Das Blümchen wünscht euch allen viel Spaß hier auf ihrem Blog!

Sonntag, 30. April 2017

Autorentag mit Cleo Lavalle



Wie super, nun haben wir diesen wundervollen Tag schon fast um, doch bevor es wirklich Schluss für dieses Mal ist, habe ich noch einiges für euch. Ich konnte die liebe Cleo zu einem Interview gewinnen. Schauen wir doch mal, was sie uns so alles von sich preisgibt.





Ela: Hallöchen meine süße Cleo, herzlich willkommen erst einmal auf meinem Blog. Schau mal, ich habe da sogar Kuchen gebacken und Kaffee habe ich auch gemacht. Wie darf ich dir den denn machen, mit oder ohne Milch? Und soll er süß werden?


Cleo: Gegen Süßes habe ich nix. Aber ohne Kaffee (der macht mich gaaanz unverträglich). Ich würde etwas Prickelndes bevorzugen.


Ela: Okay, dann fangen wir doch einfach mal ganz harmlos an *lach. Wie hat dir denn dein Tag bei mir bisher so gefallen?


Cleo: Was könnte ich anderes sagen, als dass er super war!?? Und das ist nicht einmal geschwindelt. Die Frau, die eine Fanseite für mich ins Leben gerufen hat. Phä-no-me-nal!!!

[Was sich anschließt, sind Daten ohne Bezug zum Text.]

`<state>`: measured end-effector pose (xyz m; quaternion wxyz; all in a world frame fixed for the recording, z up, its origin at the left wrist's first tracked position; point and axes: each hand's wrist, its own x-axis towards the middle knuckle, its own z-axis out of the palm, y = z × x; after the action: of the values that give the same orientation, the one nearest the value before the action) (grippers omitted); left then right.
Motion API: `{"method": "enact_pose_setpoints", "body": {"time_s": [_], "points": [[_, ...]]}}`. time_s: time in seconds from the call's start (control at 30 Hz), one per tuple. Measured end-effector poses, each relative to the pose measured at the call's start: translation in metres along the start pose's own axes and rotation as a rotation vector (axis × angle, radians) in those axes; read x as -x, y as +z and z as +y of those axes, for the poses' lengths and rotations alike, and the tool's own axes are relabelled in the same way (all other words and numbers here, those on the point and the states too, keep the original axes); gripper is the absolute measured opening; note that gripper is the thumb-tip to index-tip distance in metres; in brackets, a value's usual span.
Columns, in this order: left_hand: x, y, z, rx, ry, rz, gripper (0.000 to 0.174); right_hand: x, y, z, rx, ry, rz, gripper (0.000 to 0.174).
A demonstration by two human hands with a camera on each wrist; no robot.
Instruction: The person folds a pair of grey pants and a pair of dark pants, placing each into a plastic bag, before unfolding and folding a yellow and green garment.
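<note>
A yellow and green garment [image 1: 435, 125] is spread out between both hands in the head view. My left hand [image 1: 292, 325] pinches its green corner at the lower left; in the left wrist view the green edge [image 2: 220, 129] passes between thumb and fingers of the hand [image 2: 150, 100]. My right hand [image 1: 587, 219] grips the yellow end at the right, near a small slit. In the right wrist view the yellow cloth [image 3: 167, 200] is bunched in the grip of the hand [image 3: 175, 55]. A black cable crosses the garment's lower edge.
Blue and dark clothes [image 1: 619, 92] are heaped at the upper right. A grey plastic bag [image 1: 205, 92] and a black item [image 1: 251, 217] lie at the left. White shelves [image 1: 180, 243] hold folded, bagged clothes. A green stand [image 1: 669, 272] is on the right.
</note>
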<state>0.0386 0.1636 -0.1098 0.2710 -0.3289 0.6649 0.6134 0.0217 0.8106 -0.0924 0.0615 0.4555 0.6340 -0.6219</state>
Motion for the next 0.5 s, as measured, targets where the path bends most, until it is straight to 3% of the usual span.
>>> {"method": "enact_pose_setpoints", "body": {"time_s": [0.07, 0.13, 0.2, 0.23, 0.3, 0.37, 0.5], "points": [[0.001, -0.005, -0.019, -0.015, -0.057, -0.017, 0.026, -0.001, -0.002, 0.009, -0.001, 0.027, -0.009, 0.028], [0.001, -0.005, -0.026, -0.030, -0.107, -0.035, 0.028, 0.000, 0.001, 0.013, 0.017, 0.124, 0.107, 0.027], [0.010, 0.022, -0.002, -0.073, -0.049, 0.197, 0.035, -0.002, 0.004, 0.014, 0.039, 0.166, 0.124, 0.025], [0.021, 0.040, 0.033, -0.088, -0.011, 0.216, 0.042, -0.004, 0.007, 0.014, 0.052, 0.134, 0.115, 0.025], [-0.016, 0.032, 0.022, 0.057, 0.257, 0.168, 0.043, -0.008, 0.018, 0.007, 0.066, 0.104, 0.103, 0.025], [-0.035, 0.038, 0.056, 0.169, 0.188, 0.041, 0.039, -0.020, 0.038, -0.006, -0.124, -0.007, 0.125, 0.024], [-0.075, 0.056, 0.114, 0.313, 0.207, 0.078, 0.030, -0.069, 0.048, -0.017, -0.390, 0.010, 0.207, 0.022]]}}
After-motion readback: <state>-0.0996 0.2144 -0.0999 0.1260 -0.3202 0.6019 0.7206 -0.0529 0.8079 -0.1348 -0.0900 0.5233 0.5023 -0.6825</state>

Ela: Ich habe ganz zu Anfang erwähnt, dass du unter Pseudonym schreibst. Magst du uns erzählen, was deine Beweggründe dazu waren und wie du gerade auf dieses Pseudonym gekommen bist?


Cleo: Ich habe als „Helga Baureis“ 12 Ratgeber veröffentlicht. 10 davon bei Verlagen. Tja, und dann habe ich eine Trilogie erotischer Liebesromane geschrieben. Als „Anabelle von Wildbuch“. Warum? Ich habe damals als Kinesiologin, Coach und Lernberaterin gearbeitet. Das war so gar nicht kompatibel ;-) Zumal ich in Band 1 wirklich ordentlich Pfeffer reingestreut habe. Danach wollte ich ChickLit schreiben und habe mir tagelang den Kopf zermartert, mit welchem Namen ich mich identifizieren könnte. Cleo Lavalle hat das Rennen gemacht und ich mag ihn einfach gerne. 


Ela: Ich durfte ja nun schon einige wundervolle Bücher von dir lesen und ich habe es echt genossen. Erzähl uns doch mal, wie du zum Schreiben gekommen bist.


Cleo: Wie die Jungfrau zum Kind. Denn ich konnte absolut nicht schreiben, obwohl ich das schon immer tun wollte. Deshalb habe ich ganz klein angefangen mit Karten für Kinder mit Lernproblemen. Da brauchte ich nur ganz wenig Text und so habe ich mich von Buch zu Buch warmgeschrieben, bis es irgendwann geflutscht ist.


Ela: In deiner Millionärs-Buchreihe, reisen  wir zusammen mit deinen fünf Neumillionären und der süßen Frederike ja um die halbe Welt. Wie bist du gerade auf all diese tollen Gegenden gekommen? Hast du wirklich alle einmal bereist? Ich kann mich gerade mal ein oder zwei der Orte erinnern, dass du diese Mal auf FB erwähnt hast, dort gewesen zu sein. Und um Indien beneide ich dich echt, um nur ein Ziel zu erwähnen.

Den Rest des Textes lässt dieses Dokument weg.